# [Brief]
Search the listing for the word "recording" and copy every line where it turns up.

- - -

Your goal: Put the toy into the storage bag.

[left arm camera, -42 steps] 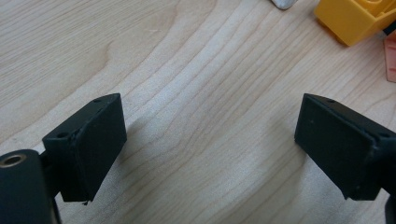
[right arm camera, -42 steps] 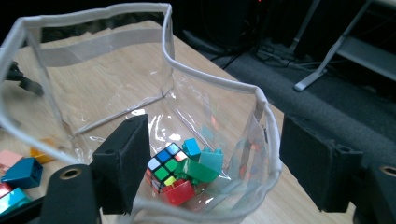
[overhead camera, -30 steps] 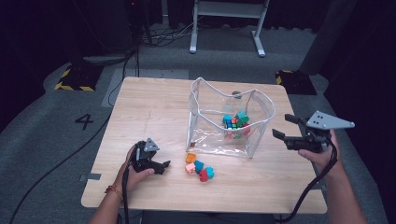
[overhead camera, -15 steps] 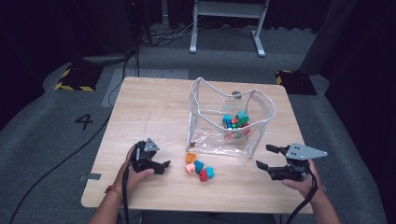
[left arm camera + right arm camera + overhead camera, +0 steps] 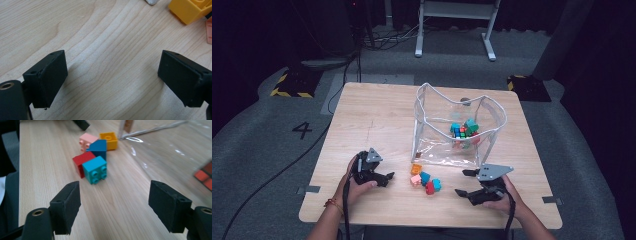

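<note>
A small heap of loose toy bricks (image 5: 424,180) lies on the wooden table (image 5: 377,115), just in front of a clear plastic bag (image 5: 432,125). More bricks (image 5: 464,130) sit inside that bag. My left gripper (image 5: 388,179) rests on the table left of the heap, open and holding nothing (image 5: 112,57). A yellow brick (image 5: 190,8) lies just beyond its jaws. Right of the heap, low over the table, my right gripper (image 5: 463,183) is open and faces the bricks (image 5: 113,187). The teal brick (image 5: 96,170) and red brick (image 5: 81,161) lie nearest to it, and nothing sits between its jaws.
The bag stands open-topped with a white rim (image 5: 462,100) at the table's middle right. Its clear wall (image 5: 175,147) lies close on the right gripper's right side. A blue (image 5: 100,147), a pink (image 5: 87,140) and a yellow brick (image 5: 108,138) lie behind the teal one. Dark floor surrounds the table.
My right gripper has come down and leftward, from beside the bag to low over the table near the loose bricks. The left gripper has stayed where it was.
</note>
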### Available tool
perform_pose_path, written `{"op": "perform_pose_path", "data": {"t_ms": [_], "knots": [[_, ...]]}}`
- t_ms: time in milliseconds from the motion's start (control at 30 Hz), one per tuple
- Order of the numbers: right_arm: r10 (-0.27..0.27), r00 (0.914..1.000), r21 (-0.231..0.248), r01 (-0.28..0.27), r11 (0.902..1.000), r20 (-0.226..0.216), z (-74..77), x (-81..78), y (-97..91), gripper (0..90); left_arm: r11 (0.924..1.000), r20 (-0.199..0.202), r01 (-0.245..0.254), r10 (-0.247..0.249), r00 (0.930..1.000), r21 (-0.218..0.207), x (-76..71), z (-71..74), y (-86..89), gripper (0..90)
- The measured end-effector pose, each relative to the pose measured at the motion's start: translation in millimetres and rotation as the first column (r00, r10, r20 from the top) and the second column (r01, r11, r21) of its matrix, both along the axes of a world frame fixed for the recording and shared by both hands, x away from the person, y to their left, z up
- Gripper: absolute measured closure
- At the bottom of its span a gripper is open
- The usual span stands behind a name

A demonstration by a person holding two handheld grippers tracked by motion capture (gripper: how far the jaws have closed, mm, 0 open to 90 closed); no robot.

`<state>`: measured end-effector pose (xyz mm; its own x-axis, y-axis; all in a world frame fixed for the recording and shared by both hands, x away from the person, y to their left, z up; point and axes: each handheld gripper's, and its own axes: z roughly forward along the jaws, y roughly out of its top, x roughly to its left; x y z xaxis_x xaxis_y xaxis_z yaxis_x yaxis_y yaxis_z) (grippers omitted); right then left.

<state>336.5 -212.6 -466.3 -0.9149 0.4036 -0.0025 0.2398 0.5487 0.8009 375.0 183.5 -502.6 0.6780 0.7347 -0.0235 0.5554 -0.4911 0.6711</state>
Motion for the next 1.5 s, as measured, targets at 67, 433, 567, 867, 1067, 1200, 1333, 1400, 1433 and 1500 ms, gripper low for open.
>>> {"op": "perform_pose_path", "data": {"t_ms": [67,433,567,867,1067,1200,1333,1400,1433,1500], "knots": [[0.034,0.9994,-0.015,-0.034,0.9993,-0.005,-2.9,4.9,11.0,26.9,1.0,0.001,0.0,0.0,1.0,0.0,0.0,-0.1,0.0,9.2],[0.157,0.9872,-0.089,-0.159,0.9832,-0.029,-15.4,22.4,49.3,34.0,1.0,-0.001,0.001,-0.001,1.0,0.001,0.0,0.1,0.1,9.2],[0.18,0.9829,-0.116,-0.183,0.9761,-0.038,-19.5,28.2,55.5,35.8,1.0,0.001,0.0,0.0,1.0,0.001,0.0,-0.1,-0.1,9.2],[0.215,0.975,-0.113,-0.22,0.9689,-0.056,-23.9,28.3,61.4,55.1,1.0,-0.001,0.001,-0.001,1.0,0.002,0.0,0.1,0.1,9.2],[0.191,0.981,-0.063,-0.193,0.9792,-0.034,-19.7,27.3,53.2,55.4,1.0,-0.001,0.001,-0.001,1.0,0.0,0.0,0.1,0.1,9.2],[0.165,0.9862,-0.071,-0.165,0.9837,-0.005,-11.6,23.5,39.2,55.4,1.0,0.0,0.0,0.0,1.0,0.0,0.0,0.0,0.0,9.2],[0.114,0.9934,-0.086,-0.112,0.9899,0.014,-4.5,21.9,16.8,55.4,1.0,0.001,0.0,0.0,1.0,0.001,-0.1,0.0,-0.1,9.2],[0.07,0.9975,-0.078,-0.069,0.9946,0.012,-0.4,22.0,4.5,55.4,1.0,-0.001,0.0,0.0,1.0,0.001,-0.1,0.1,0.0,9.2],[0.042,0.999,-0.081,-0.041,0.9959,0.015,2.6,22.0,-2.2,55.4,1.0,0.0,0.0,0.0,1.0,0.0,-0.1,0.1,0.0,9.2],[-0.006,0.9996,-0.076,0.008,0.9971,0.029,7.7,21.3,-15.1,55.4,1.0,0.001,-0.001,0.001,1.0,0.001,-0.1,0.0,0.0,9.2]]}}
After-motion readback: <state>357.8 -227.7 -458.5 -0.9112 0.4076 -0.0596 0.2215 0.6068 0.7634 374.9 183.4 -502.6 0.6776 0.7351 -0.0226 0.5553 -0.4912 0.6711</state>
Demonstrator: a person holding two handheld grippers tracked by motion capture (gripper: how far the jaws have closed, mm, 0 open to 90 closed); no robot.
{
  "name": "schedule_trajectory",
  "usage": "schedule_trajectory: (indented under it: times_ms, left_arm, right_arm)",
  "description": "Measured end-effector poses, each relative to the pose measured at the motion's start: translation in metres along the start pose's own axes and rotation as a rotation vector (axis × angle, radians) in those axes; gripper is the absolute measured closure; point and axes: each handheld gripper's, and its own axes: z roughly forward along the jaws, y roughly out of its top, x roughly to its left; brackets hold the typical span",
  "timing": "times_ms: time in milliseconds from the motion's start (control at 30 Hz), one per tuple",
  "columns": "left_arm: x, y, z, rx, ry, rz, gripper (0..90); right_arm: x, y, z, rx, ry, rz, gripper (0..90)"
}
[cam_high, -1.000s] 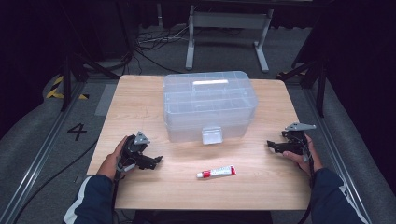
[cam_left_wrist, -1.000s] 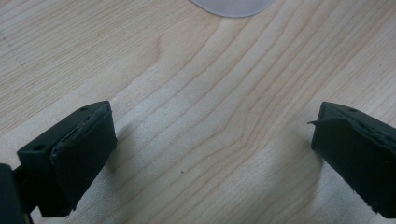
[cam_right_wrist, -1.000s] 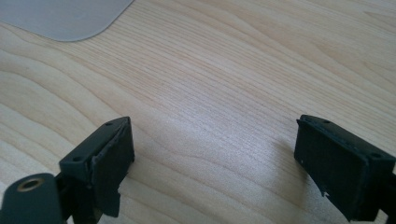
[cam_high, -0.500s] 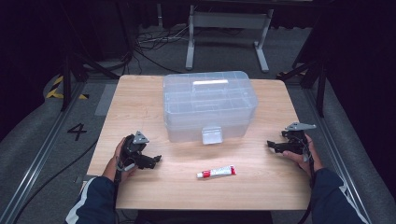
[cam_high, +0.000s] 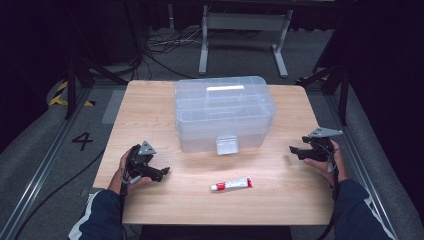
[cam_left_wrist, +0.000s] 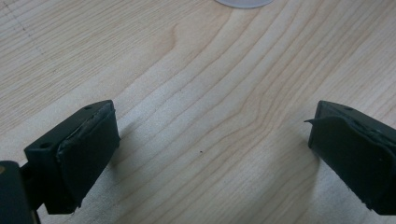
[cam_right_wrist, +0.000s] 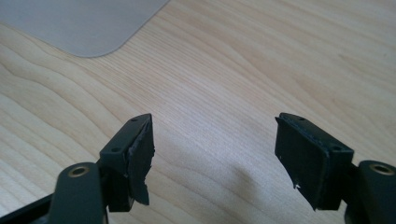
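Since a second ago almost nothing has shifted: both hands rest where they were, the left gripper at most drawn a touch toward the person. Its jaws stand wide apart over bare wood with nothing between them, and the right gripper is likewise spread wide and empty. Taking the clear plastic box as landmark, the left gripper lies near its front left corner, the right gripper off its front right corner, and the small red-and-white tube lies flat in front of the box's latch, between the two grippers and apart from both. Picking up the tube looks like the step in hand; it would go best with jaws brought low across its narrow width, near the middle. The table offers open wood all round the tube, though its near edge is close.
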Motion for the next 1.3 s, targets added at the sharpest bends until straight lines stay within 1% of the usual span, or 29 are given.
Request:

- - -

# [Result]
- The measured end-effector pose, each relative to the pose measured at the motion's start: translation in millimetres and rotation as the first column (r00, r10, r20 from the top) and the second column (r01, r11, r21) of its matrix, both along the axes of a world frame fixed for the recording and shared by both hands, x away from the person, y to their left, z up
`<state>`: measured end-effector pose (xyz mm; its own x-axis, y-axis; all in a world frame fixed for the recording and shared by both hands, x away from the person, y to their left, z up; point and axes: each handheld gripper's, and its own axes: z roughly forward along the jaws, y roughly out of its top, x roughly to its left; x y z xaxis_x xaxis_y xaxis_z yaxis_x yaxis_y yaxis_z) (grippers omitted); right then left.

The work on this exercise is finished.